## ACTION ITEM
A word-for-word copy of the entries is the only acceptable reply.

## INPUT FOR THIS TASK
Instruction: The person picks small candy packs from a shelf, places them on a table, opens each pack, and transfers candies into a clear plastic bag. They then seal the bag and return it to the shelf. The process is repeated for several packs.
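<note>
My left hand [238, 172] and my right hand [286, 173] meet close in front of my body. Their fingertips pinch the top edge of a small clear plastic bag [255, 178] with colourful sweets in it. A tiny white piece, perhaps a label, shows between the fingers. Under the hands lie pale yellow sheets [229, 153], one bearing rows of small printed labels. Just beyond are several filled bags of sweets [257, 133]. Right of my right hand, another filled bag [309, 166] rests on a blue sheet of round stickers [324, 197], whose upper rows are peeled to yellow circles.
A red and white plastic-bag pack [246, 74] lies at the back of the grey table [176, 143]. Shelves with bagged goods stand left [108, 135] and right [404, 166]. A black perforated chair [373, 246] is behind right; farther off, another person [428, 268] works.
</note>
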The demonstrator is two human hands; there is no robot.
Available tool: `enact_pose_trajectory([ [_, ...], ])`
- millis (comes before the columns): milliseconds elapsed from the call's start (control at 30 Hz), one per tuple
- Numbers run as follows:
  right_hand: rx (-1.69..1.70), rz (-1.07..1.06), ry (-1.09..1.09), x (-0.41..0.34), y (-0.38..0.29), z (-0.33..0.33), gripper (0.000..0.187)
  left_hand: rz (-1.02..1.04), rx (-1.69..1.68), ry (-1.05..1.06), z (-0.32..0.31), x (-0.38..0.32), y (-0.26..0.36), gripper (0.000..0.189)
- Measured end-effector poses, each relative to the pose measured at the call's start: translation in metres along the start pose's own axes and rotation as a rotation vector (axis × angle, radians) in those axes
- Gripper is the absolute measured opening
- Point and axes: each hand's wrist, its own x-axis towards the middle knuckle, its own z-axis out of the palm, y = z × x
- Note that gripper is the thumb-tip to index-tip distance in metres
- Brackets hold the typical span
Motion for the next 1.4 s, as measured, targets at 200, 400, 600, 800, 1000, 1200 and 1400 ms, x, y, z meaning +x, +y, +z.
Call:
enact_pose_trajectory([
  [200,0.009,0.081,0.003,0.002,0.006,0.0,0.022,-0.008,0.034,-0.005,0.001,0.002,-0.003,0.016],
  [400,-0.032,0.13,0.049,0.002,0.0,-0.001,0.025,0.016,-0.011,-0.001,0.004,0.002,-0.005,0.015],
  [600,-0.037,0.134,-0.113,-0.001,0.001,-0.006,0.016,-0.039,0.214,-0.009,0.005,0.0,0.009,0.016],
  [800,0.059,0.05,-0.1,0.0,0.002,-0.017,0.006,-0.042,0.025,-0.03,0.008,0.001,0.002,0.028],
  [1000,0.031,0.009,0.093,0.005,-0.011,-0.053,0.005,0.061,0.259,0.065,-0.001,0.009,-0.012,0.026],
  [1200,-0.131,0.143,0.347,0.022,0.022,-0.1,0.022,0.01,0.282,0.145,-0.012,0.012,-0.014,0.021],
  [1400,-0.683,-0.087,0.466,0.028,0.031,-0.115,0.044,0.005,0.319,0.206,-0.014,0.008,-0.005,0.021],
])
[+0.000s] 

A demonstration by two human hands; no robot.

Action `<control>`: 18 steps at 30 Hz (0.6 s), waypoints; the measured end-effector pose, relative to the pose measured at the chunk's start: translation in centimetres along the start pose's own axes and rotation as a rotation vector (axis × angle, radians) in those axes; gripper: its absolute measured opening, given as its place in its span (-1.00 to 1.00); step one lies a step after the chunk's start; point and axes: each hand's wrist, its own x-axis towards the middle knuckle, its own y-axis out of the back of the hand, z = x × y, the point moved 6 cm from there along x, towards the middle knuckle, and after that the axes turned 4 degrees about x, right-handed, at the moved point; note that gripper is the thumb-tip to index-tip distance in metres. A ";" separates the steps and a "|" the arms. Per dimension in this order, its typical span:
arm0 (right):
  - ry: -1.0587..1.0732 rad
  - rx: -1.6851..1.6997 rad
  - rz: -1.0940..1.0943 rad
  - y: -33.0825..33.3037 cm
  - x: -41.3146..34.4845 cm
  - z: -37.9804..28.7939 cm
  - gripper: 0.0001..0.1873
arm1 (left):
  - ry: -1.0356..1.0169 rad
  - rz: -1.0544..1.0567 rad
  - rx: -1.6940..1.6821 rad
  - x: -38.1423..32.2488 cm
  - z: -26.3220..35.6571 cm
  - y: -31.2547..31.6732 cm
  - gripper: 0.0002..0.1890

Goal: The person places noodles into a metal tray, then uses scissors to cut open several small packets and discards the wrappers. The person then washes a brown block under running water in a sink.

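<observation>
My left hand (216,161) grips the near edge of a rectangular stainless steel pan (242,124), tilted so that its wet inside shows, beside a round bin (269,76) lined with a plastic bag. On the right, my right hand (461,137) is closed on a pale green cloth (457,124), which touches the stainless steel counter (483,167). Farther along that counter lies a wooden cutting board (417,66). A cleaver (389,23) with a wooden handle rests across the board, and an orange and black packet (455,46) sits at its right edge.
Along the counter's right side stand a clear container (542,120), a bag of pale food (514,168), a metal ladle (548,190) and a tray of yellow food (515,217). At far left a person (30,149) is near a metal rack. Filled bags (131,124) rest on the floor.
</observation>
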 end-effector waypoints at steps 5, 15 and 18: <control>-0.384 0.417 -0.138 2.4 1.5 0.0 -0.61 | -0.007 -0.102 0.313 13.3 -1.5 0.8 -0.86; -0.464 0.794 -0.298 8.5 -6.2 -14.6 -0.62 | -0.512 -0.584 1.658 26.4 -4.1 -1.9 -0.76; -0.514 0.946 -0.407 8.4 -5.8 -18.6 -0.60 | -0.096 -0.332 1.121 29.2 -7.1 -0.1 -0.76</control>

## SOLUTION BELOW
Instruction: The person picks small candy packs from a shelf, places them on a table, opens each pack, and transfers candies into a clear plastic bag. They then seal the bag and return it to the shelf. The process is repeated for several packs.
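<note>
My left hand [238, 172] and my right hand [286, 173] meet close in front of my body. Their fingertips pinch the top edge of a small clear plastic bag [255, 178] with colourful sweets in it. A tiny white piece, perhaps a label, shows between the fingers. Under the hands lie pale yellow sheets [229, 153], one bearing rows of small printed labels. Just beyond are several filled bags of sweets [257, 133]. Right of my right hand, another filled bag [309, 166] rests on a blue sheet of round stickers [324, 197], whose upper rows are peeled to yellow circles.
A red and white plastic-bag pack [246, 74] lies at the back of the grey table [176, 143]. Shelves with bagged goods stand left [108, 135] and right [404, 166]. A black perforated chair [373, 246] is behind right; farther off, another person [428, 268] works.
</note>
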The demonstrator is two human hands; there is no robot.
Available tool: `enact_pose_trajectory([ [_, ...], ])`
- millis (comes before the columns): milliseconds elapsed from the call's start (control at 30 Hz), one per tuple
- Numbers run as follows:
  right_hand: rx (-1.69..1.70), rz (-1.07..1.06), ry (-1.09..1.09), x (-0.41..0.34), y (-0.38..0.29), z (-0.33..0.33), gripper (0.000..0.187)
  left_hand: rz (-1.02..1.04), rx (-1.69..1.68), ry (-1.05..1.06), z (-0.32..0.31), x (-0.38..0.32), y (-0.26..0.36), gripper (0.000..0.189)
- Measured end-effector poses, each relative to the pose measured at the call's start: translation in metres along the start pose's own axes and rotation as a rotation vector (axis × angle, radians) in those axes
- Gripper is the absolute measured opening
- Point and axes: each hand's wrist, its own x-axis towards the middle knuckle, its own z-axis out of the palm, y = z × x
- Note that gripper is the thumb-tip to index-tip distance in metres
- Brackets hold the typical span
Motion for the next 1.4 s, as measured, targets at 200, 400, 600, 800, 1000, 1200 and 1400 ms, x, y, z meaning +x, +y, +z.
Call:
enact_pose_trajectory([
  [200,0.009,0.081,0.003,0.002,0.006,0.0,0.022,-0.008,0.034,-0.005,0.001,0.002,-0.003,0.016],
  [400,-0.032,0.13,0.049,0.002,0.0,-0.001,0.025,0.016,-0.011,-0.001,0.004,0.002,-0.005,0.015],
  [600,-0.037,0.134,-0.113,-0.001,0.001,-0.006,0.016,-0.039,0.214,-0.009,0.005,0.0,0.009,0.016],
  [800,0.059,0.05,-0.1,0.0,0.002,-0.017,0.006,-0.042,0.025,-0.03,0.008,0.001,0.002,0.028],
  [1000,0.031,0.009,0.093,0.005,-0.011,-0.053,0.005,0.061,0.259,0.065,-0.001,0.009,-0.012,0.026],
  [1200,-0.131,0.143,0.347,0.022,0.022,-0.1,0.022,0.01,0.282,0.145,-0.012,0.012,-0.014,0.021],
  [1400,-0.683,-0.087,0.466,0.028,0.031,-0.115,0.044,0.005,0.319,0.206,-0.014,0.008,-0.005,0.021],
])
[+0.000s] 

A demonstration by two human hands; no robot.

Action `<control>`: 18 steps at 30 Hz (0.6 s), waypoints; the measured end-effector pose, relative to the pose measured at the chunk's start: translation in centimetres along the start pose's own axes and rotation as a rotation vector (axis × angle, radians) in those axes; gripper: its absolute measured opening, given as its place in its span (-1.00 to 1.00); step one lies a step after the chunk's start; point and axes: each hand's wrist, its own x-axis towards the middle knuckle, its own y-axis out of the back of the hand, z = x × y, the point moved 6 cm from there along x, towards the middle knuckle, and after that the axes turned 4 degrees about x, right-handed, at the moved point; note that gripper is the thumb-tip to index-tip distance in metres. A ";" separates the steps and a "|" the arms. Per dimension in this order, its typical span:
arm0 (right):
  - ry: -1.0587..1.0732 rad
  - rx: -1.6851..1.6997 rad
  - rz: -1.0940..1.0943 rad
  - y: -33.0825..33.3037 cm
  - x: -41.3146..34.4845 cm
  - z: -37.9804..28.7939 cm
  - gripper: 0.0001..0.1873
arm1 (left):
  - ry: -1.0356..1.0169 rad
  - rz: -1.0544..1.0567 rad
  - rx: -1.6940..1.6821 rad
  - x: -38.1423..32.2488 cm
  - z: -26.3220..35.6571 cm
  - y: -31.2547..31.6732 cm
  - gripper: 0.0002..0.1890

Goal: The person places noodles into a metal tray, then uses scissors to cut open several small packets and discards the wrappers. The person then washes a brown block under running water in a sink.

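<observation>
My left hand (216,161) grips the near edge of a rectangular stainless steel pan (242,124), tilted so that its wet inside shows, beside a round bin (269,76) lined with a plastic bag. On the right, my right hand (461,137) is closed on a pale green cloth (457,124), which touches the stainless steel counter (483,167). Farther along that counter lies a wooden cutting board (417,66). A cleaver (389,23) with a wooden handle rests across the board, and an orange and black packet (455,46) sits at its right edge.
Along the counter's right side stand a clear container (542,120), a bag of pale food (514,168), a metal ladle (548,190) and a tray of yellow food (515,217). At far left a person (30,149) is near a metal rack. Filled bags (131,124) rest on the floor.
</observation>
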 end-effector waypoints at steps 5, 15 and 18: <control>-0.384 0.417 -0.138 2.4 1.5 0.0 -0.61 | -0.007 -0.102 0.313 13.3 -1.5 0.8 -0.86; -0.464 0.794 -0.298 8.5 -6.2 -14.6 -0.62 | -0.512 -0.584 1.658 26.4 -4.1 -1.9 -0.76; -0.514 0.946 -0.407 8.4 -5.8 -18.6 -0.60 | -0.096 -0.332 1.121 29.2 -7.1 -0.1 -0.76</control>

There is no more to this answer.